* [Work to complete]: Find the lines below that contain the string "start", count them, and give only the number.

* [Given data]:
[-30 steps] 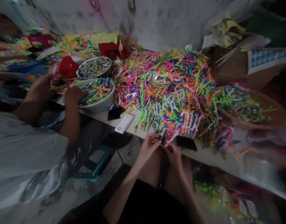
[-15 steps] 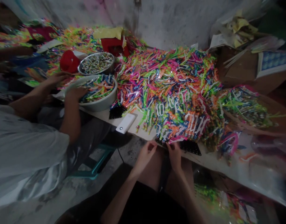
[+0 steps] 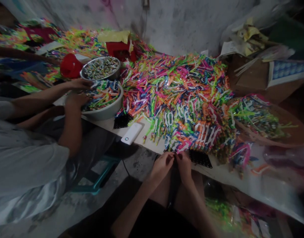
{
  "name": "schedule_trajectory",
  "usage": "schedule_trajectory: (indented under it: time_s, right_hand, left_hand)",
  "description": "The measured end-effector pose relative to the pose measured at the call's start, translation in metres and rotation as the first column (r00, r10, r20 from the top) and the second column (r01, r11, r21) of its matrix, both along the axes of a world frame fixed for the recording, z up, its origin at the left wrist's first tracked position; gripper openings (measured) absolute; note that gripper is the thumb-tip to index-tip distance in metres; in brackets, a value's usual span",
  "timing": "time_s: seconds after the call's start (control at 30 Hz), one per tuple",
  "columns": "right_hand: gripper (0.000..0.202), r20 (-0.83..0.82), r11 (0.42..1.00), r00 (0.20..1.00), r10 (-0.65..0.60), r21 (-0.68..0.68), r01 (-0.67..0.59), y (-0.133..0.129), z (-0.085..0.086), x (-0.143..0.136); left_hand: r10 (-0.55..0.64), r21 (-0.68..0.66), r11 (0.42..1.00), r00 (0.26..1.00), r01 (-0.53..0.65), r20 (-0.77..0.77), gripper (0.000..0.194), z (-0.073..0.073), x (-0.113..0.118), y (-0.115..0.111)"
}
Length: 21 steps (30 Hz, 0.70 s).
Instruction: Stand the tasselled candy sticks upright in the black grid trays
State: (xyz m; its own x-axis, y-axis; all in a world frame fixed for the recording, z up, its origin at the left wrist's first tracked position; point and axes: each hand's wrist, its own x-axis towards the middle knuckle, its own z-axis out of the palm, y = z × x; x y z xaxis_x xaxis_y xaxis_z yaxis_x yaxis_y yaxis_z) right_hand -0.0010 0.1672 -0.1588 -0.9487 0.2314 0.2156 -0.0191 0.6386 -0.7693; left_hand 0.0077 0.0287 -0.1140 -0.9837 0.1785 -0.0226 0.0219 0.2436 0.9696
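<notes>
At the table's front edge, my left hand (image 3: 163,167) is closed in a pinch, thumb and fingertips together. Close beside it, my right hand (image 3: 184,166) pinches too, with its fingertips almost meeting those of the left. What either one holds is too small and dark to make out. Just beyond the fingertips lies a big heap of colourful plastic strips (image 3: 171,89), pink, green, orange, blue and white, bundled in neat rows at the front. A black perforated mat (image 3: 201,159) sticks out from under the heap, to the right of my right hand.
A white power bank (image 3: 132,133) lies on the table's left part. Beyond it stand a pale basin (image 3: 102,114) of strips, a metal bowl (image 3: 84,73) of small pieces and a red cup (image 3: 70,66). A co-worker's hands (image 3: 79,96) are at the basin. Rightward sits a round basket (image 3: 300,132).
My left hand has moved right, up to my right hand, and the gap between them has closed. The co-worker's far hand has come over to the basin's rim.
</notes>
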Motion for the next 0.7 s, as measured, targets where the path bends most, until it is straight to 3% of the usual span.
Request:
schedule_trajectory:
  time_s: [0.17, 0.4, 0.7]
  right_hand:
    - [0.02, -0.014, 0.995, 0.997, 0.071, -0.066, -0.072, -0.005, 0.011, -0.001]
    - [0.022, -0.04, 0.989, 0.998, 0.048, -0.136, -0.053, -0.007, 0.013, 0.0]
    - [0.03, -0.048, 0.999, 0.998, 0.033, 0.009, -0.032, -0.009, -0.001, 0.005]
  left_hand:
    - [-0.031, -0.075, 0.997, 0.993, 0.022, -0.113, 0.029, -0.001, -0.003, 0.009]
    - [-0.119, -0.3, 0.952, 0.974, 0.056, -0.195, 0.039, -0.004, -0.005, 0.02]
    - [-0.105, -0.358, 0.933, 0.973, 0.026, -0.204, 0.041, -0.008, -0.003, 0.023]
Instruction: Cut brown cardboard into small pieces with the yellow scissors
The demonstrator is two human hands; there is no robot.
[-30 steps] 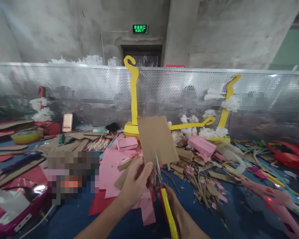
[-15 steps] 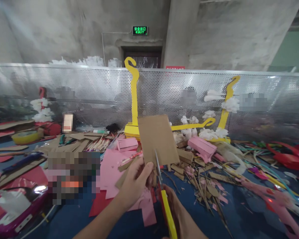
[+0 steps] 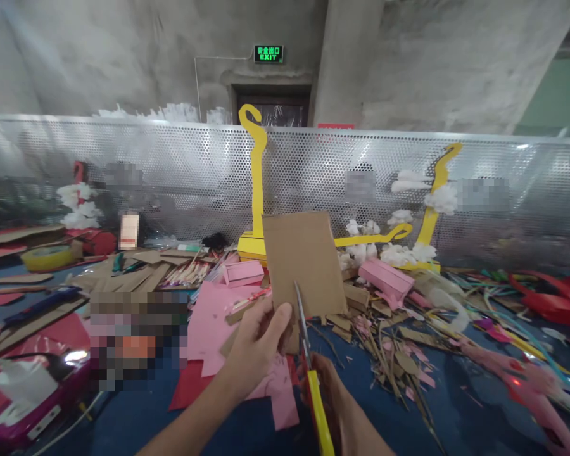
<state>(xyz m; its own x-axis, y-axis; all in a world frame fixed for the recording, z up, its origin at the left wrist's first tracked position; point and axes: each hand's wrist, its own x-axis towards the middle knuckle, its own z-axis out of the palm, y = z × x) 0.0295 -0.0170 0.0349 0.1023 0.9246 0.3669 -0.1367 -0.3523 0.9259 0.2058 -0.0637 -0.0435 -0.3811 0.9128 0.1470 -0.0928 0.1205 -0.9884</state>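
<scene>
My left hand (image 3: 261, 335) pinches the lower left edge of a brown piece of cardboard (image 3: 306, 259), held up above the table. Around the yellow-handled scissors (image 3: 319, 405) my right hand (image 3: 335, 399) is closed. The blades point upward and reach over the lower part of the cardboard, at the cut edge close to my left thumb. How far the blades are apart is hard to make out. Behind the cardboard stands a yellow hook-topped piece (image 3: 257, 183) on a yellow base.
Pink paper (image 3: 213, 323) and pink boxes lie behind my left hand. Twigs and cardboard scraps (image 3: 389, 342) are strewn to the right, near a pink glue gun (image 3: 517, 367). A tape roll (image 3: 47, 256) sits far left. A perforated metal barrier (image 3: 304, 164) runs along the back.
The cardboard has swung slightly to the right and faces me a little more squarely. Both hands keep their hold, and the scissors stay almost in place.
</scene>
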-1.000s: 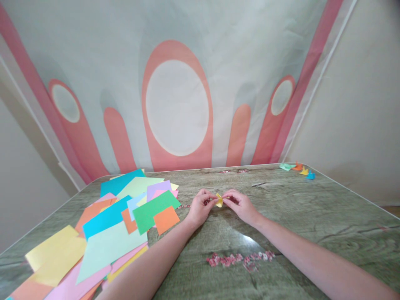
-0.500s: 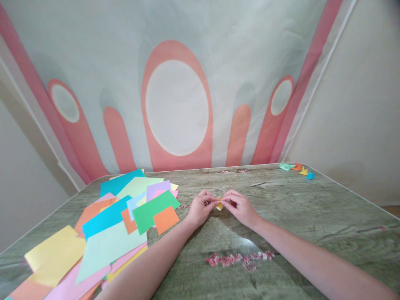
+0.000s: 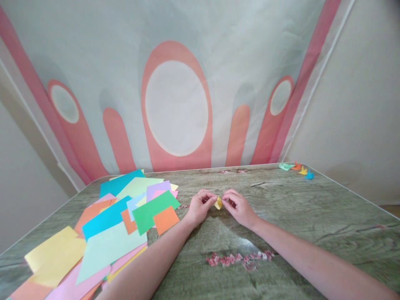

* [Exercise solution]: 2